Therefore, whether you’re working on a small home improvement or a large scale commercial project, Western Red Cedar should be your top choice. It does not disappoint!
Check out this article for more insight into Western Red Cedar, how it compares to other Cedar species, what to expect from it, and the best ways to finish or treat it for a durable outcome.
What Is Western Red Cedar?
This Cedar species is botanically known as Thuja Plicata. The tree gets its name from its origin in the United States and the Western Coast of Canada. Moreover, Western Red Cedar is among the most widespread trees in the Pacific Northwest.
Pacific Red Cedar, Western Red Cedar, or giant Cedar is a coniferous softwood with evergreen leaves all year round. It has a pretty quick growth rate of about 30 to 60 cm annually.
The tree species features a cone-like shape when young and can grow to 20 and 35 Meters high. Further, on the Pacific Coast, it grows up to 60 meters or 200 feet with a three to four meters trunk diameter.
The Cedar’s small, scaly, and pointed leaves are in opposite pairs with white patches underneath. Also, an excellent way to identify the tree is to crush its leaves between your fingers. It will give off a distinctive, sweet pear drop or pineapple-like smell.
Further, despite Western Red Cedar’s common name, it is not a ‘true Cedar.’ The tree comes from the Thuja species rather than the Cedrus genus. It only gets its name from smelling and resembling actual Cedars, like Deodar Cedar, Lebanon Cedar, and Cypriot Cedar.
You can easily identify this Cedar type by looking at its leaves, flowers, and fruits.
- Leaves. The leaf bases cover the twigs and create flattened foliage sprays in opposite pairs. In addition, leaves springing from the twigs are tiny, only two to three millimeters long, and scale-like featuring an ovate shape. They also have a dark glossy green hue above and whitish markings beneath.
- Flowers. Western Red Cedar is monoecious, meaning that male and female flowers grow on the same plant. The male flowering cones are tiny and inconspicuous whereas the female ones are reddish-purple and grow near the branch’s tip.

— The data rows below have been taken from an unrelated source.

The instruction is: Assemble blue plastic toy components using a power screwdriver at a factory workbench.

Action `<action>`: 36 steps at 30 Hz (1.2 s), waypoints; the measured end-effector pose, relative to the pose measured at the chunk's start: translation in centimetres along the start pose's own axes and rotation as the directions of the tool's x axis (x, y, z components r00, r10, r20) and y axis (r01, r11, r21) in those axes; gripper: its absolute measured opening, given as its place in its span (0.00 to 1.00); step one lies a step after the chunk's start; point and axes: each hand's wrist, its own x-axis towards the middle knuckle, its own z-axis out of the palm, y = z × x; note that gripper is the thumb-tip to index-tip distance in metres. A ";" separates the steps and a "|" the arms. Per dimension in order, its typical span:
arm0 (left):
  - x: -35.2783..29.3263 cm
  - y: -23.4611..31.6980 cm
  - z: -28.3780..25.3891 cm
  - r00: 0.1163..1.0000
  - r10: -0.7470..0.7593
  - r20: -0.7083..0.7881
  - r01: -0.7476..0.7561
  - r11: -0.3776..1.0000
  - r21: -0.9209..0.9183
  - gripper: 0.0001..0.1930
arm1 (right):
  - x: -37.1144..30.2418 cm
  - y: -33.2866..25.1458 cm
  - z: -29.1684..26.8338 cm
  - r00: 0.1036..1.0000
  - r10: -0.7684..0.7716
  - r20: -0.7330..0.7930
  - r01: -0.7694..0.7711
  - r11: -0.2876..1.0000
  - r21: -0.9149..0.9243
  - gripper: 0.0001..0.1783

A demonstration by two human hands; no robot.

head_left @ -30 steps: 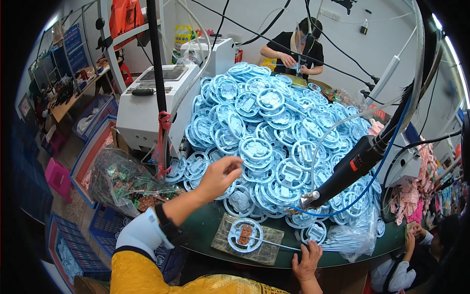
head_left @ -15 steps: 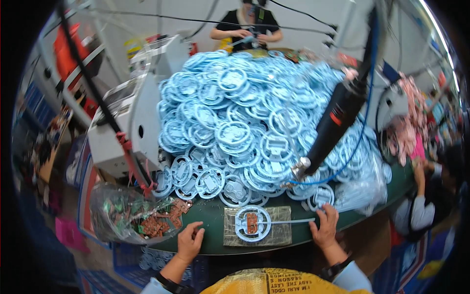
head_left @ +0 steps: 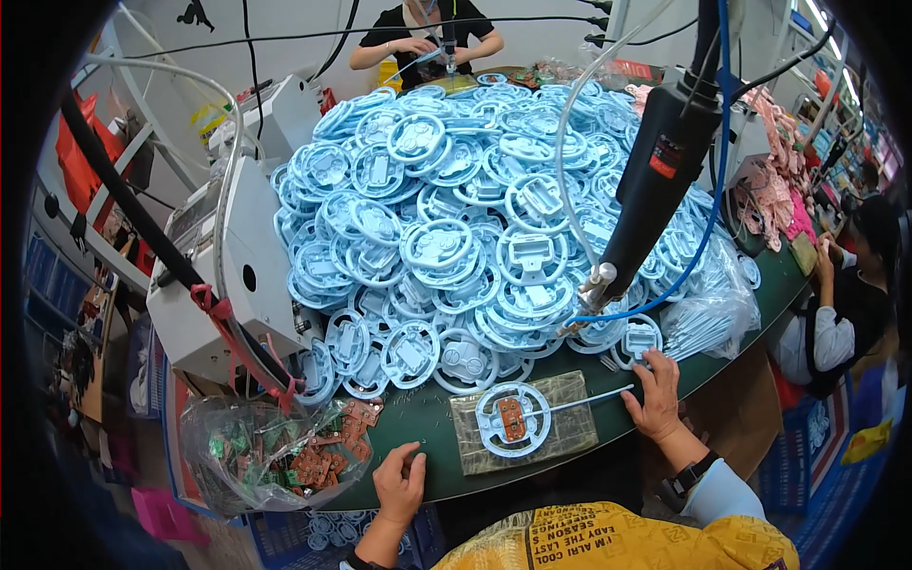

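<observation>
A green tabletop (head_left: 423, 404) with a curved front edge carries the work. Near that edge lies a worn, yellowish-grey pad (head_left: 577, 427), and on it, flat, a pale blue wheel (head_left: 544, 427) with a brown circuit board (head_left: 511, 418) at its middle. A thin rod (head_left: 589, 396) runs right from the wheel, past the pad. The right hand (head_left: 654, 394) is at the rod's far end, thumb and fingers wide apart; whether it touches the rod I cannot tell. The left hand (head_left: 400, 484) is at the table's edge, left of the pad, fingers bent and thumb close to them; I cannot tell whether it holds anything small.

Behind, a big heap (head_left: 437, 237) of similar wheels covers most of the surface. A clear bag (head_left: 218, 446) spilling brown and green boards sits at the left, a bag of rods (head_left: 712, 313) at the right. A black tool (head_left: 655, 180) hangs slanted over the heap.

White machines (head_left: 228, 275) stand to the left, a pink stool (head_left: 166, 513) on the floor. A co-worker (head_left: 427, 38) works beyond the heap against a pale wall (head_left: 285, 28); another person (head_left: 850, 294) sits at the right, near pink pieces (head_left: 774, 180).
</observation>
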 end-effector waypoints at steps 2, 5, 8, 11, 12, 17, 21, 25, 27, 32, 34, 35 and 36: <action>0.2 -0.3 0.0 1.000 0.001 -0.007 -0.001 1.000 0.002 0.09 | 0.0 -0.3 0.1 1.000 -0.003 0.017 0.003 1.000 -0.015 0.29; 0.4 -0.5 0.2 1.000 0.023 -0.009 -0.023 1.000 0.005 0.08 | 0.3 -0.2 0.3 1.000 -0.001 -0.005 0.001 1.000 -0.003 0.30; 0.5 -0.7 0.3 1.000 0.025 -0.002 -0.025 1.000 0.011 0.08 | 0.6 0.0 0.5 1.000 -0.009 -0.027 0.009 1.000 -0.005 0.30; 0.1 -0.8 0.2 0.999 0.022 -0.035 -0.021 0.999 0.029 0.08 | 0.8 0.0 0.8 0.999 -0.023 -0.033 0.023 1.000 -0.006 0.30; 0.2 -0.6 0.2 0.999 0.003 -0.051 -0.001 0.999 0.040 0.08 | 0.9 0.0 1.1 0.999 -0.032 -0.043 0.031 0.999 -0.006 0.30; 0.4 -0.2 0.5 0.996 0.074 -0.040 -0.071 0.994 0.084 0.07 | -0.3 0.7 1.4 0.998 -0.001 -0.066 0.002 1.000 0.016 0.27; 0.5 -0.1 -0.1 0.994 0.112 -0.020 -0.110 0.991 0.082 0.07 | -0.8 1.3 1.6 0.995 -0.063 -0.079 0.062 0.998 -0.004 0.24; 1.6 -0.1 -2.3 0.964 0.266 -0.010 -0.246 0.904 0.349 0.09 | -0.4 1.1 1.8 0.993 -0.088 -0.077 0.089 0.996 0.016 0.24; 3.1 -0.4 -3.5 0.967 0.249 -0.050 -0.206 0.883 0.423 0.08 | -0.4 1.3 1.9 0.993 -0.086 -0.079 0.087 0.996 0.015 0.23; 6.4 -2.5 -5.7 0.975 0.211 -0.069 -0.145 0.841 0.522 0.09 | -0.2 1.4 1.9 0.990 -0.098 -0.103 0.100 0.995 0.015 0.23; 7.4 -2.1 -5.8 0.994 0.107 0.013 -0.096 0.824 0.559 0.11 | -0.1 1.4 1.8 0.990 -0.100 -0.103 0.102 0.995 0.015 0.22; 8.0 -1.8 -5.5 0.996 0.083 0.009 -0.072 0.798 0.599 0.13 | -0.1 1.4 1.8 0.989 -0.104 -0.104 0.106 0.994 0.019 0.22; 8.2 -1.9 -5.2 0.996 0.088 0.010 -0.077 0.801 0.594 0.13 | -0.1 1.3 1.8 0.989 -0.102 -0.106 0.104 0.994 0.012 0.22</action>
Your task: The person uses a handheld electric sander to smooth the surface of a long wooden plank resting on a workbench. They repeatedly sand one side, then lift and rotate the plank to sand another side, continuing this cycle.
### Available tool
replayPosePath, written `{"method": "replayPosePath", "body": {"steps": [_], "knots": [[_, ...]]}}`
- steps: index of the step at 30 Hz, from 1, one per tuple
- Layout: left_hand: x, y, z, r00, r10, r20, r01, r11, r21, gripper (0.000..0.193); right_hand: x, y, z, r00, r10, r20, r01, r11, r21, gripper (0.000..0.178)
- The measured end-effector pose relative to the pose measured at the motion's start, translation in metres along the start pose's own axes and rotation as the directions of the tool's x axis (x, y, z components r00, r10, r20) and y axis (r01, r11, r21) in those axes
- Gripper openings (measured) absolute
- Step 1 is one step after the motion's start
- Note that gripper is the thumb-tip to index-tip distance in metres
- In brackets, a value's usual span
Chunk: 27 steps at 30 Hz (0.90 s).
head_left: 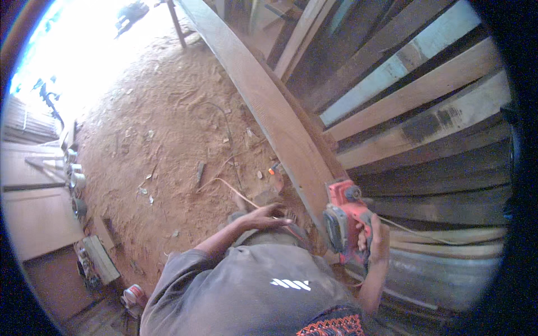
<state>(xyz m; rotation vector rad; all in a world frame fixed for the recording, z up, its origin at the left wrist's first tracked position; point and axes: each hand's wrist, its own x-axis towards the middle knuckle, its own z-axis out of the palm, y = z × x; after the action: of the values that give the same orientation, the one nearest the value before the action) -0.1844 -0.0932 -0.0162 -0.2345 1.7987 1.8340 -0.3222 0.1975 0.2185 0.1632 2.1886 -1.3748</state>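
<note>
My right hand point(378, 242) is wrapped round the rear handle of a red and black electric hand planer point(348, 208). The planer sits at the near end of a long wooden board point(273, 115), which runs from beside me up to the far top edge. In front of my waist, my left hand point(268, 217) is held low with its fingers stretched out and apart, clear of the board. A pale orange cord point(238, 191) runs across the ground to near this hand; whether they touch I cannot tell.
Planks point(414, 106) lean in a dense row along the right side. Sawdust covers the ground point(162, 123) on the left, with wood scraps and a dark cable point(231, 134). Several tins point(77, 180) stand beside wooden panels point(42, 221) at far left. A thin cable point(417, 231) trails right of the planer.
</note>
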Motion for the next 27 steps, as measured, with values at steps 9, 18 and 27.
{"method": "replayPosePath", "body": {"steps": [9, 18, 27], "knots": [[0.074, 0.031, 0.131, 0.952, -0.236, -0.194, 0.041, 0.727, -0.686, 0.073, -0.018, 0.055, -0.103, 0.993, -0.034, -0.113, 0.036, 0.999, 0.021, 0.056], [0.005, -0.002, 0.144, 0.898, -0.236, -0.370, -0.130, 0.662, -0.738, 0.085, -0.018, 0.090, -0.144, 0.993, 0.007, -0.116, -0.002, 0.999, 0.047, 0.060], [0.021, -0.011, 0.201, 0.895, -0.034, -0.444, -0.376, 0.476, -0.795, 0.072, 0.002, 0.077, -0.113, 0.998, -0.021, 0.054, 0.021, 1.000, 0.000, 0.060]]}}
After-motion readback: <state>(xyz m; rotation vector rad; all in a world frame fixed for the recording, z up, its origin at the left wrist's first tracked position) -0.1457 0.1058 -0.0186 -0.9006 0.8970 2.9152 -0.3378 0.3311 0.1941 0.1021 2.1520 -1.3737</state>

- Fruits. The tree’s small woody cones are slender and oval shaped with a brown hue. Then, the seeds are brown ovals with narrow wings on each side.
Western Red Cedar is shade tolerant and thrives in areas with a cool, mild, and moist climate. Besides, it grows in low-to mid-level elevations along the British Columbia Coast and in the wet belt area near the Columbia and Rocky Mountains.
The tree is found in mixed-species and uneven-aged stands with Sitka Spruce, Douglas Fir, Black Cottonwood, Western Hemlock, and Red Alder. It also grows with Western Larch and Engelmann Spruce at higher elevations.
The perfect growing terrain for this Cedar type is characterized by a lush layer of huckleberries, ferns, and Devil’s club, with a carpet of mosses on the forest floor.
Western Red Cedar Uses and Applications
- Commercial Purposes
The tree produces wood with impressive commercial properties. For instance, it is moderately soft, fairly lightweight, and low in strength. Moreover, it has excellent working attributes and can take a smooth, satin finish.
Western Red Cedar wood works well with both hand and machine tools, planes, and shapes excellently, and can be sanded to guarantee a smooth surface. It also glues easily and delivers a moderate screw and nail holding ability.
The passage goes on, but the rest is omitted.